Claire Richter
, Nietzsche et les théories biologiques contemporaines, Chapitre III :
L'hérédité des caractères acquis.
C'est le chapitre le plus faible jusqu'à présent du point de vue scientifique, non seulement du côté de Nietzsche mais aussi du côté de l'auteur, qui certes écrit et pense en 1911, mais qui semble accepter que bien des composantes du caractère humain puissent se transmettre de manière héréditaire ! (et "héréditaire" au sens de biologique, pas au sens de l'éducation reçue ! Il est vrai que la génétique des petits pois en est à ses balbutiements - Mendel meurt en 1884).
On y apprend tout de même que Nietzsche considère la réflexion sur les caractères acquis comme l'une des plus essentielles (p. 96). Nietzsche constate que chaque instinct s'hérite longtemps après qu'il a cessé d'être condition de vie (ou d'être un avantage pour la vie) (p. 99). Le problème commence avec la croyance de l'époque dans la transmission des qualités humaines (que Richter semble approuver). Nietzsche pense que les qualités humaines transmises sur plusieurs générations se transmettent comme instinct (p. 101). Mais ce n'est pas tout : il peut en être ainsi des capacités intellectuelles et même du talent, seul le génie faisant exception, Nietzsche parlant pour lui de "coups de dés heureux", comme chez Jules C
ésar. Et, bien sûr, il existe deux arts que l'hérédité a de plus en plus accrus :
l'art de savoir commander et l'art de savoir obéir (p.105). S'en suivent quelques "horreurs" sur le tempérament non seulement des individus mais des peuples voire des races :
- (p. 107) Pour Nietzsche notre tempérament ne serait pas autre chose que l'ensemble des jugements et des opinions de nos ancêtres, qui a été accumulé au cours des générations et qui nous a été transmis par hérédité.
- (p. 107) Le mauvais tempérament, Nietzsche le considère comme la conséquence d'innombrables inaxectitudes logiques dont les ancêtres se sont rendus coupables tandis que les hommes de bon tempérament descendent de races réfléchies et solidaires, qui ont placé haut la raison.

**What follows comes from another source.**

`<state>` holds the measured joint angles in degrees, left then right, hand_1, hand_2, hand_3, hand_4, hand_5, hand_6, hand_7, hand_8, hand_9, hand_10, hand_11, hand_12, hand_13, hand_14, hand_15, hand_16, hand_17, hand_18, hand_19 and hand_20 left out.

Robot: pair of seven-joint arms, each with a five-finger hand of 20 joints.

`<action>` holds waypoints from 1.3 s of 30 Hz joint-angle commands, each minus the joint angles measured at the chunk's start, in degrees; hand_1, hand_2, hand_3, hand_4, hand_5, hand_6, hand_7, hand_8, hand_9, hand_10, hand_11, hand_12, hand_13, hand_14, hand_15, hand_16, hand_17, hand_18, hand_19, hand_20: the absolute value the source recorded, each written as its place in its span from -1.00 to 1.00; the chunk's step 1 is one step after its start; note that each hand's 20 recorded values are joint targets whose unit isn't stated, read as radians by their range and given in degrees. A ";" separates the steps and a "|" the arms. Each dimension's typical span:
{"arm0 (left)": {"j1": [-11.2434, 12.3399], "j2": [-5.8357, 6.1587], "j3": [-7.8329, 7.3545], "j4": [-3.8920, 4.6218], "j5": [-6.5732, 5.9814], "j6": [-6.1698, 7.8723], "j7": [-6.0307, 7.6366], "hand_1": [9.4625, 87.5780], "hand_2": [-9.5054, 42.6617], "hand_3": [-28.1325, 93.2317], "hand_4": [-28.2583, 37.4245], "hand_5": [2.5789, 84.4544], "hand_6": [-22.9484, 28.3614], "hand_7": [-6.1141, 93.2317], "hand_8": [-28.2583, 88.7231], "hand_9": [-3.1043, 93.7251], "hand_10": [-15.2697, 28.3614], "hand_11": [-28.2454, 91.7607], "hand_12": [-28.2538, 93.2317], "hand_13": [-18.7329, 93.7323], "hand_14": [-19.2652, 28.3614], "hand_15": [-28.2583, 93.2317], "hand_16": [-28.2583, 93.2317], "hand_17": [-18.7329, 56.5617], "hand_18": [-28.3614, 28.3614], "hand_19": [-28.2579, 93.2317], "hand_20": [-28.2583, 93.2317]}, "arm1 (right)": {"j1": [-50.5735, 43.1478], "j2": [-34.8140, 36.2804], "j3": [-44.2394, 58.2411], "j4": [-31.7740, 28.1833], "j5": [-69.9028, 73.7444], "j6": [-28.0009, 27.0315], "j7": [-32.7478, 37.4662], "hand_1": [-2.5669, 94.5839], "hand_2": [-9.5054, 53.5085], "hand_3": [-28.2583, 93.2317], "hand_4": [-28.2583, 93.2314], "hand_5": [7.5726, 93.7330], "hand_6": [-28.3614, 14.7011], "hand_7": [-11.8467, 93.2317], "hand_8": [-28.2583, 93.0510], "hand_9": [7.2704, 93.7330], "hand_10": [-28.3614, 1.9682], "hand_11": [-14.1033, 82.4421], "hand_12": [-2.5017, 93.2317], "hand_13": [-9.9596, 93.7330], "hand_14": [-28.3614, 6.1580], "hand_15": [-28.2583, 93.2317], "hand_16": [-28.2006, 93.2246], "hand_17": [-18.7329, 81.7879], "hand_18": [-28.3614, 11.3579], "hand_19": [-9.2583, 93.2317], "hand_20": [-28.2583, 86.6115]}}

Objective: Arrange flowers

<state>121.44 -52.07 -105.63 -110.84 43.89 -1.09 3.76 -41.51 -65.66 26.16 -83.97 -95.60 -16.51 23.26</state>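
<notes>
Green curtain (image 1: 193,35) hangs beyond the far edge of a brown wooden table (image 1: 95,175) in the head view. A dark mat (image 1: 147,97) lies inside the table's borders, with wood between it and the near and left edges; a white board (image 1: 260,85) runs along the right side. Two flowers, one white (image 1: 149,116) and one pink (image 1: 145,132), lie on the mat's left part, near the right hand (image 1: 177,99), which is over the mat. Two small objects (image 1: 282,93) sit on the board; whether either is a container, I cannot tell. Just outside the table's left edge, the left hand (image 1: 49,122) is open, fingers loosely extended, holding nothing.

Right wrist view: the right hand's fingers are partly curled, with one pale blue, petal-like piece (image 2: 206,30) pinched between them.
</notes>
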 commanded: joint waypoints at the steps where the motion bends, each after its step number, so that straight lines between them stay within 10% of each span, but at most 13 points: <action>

- (p. 108) Le pessimisme nous aurait été transmis par des peuples faméliques.
- Et encore, un trait assez décisif pour comprendre la guerre menée sans merci par Nietzsche contre les valeurs morales dominantes : (p. 110) Nietzsche croit impossible qu'on puisse s'affranchir du caractère moral hérité de nos ancêtres.
Richter termine ce chapitre en pointant de nouveau que Nietzsche a évolué vers la fin de son œuvre sur cette question, souhaitant accorder bien moins d'importance à la question de l'hérédité. Certes, mais un peu tardivement à notre goût.
Au final, on comprend que si Nietzsche observant l'humain, les lignées historiques, les grands hommes, les peuples et leurs cultures, y a lu
cette hérédité là, il ait ressenti le besoin de changer les valeurs et de bousculer les esprits de manière aussi radicale. On comprend aussi pourquoi il a condamné aussi facilement (et trop souvent) la faible humanité : la décadence, le rapetissement, la dégénérescence sont héréditaires donc inutile d'agir contre, plaider pour la suppression de ces tendances dans l'humanité lui paraissait plus sûr.
Un chapitre, je le répète, très faible d'un point de vue scientifique ou même critique, mais qui aide à comprendre que la confusion biologique/culturel de la notion d'hérédité à cette époque n'aidait pas à penser juste. Par ailleurs, on veut toujours appréhender le génie nietzschéen par son "second degré", son art des paradoxes et la puissance de sa pensée (capable de penser les contraires et la multiplicité des scénarios) mais il y a aussi un Nietzsche du premier degré, que le lecteur admiratif, parfois consentant, transpose au plus vite sur le second degré ou passe à la page suivante... Même dans une absence complète de clairvoyance sur ce chapitre, Claire Richter a au moins le mérite de nous rappeler, et le premier degré nietzschéen, et l'air du temps: plus tout à fait la phrénologie de l'individu, mais presque celle des peuples.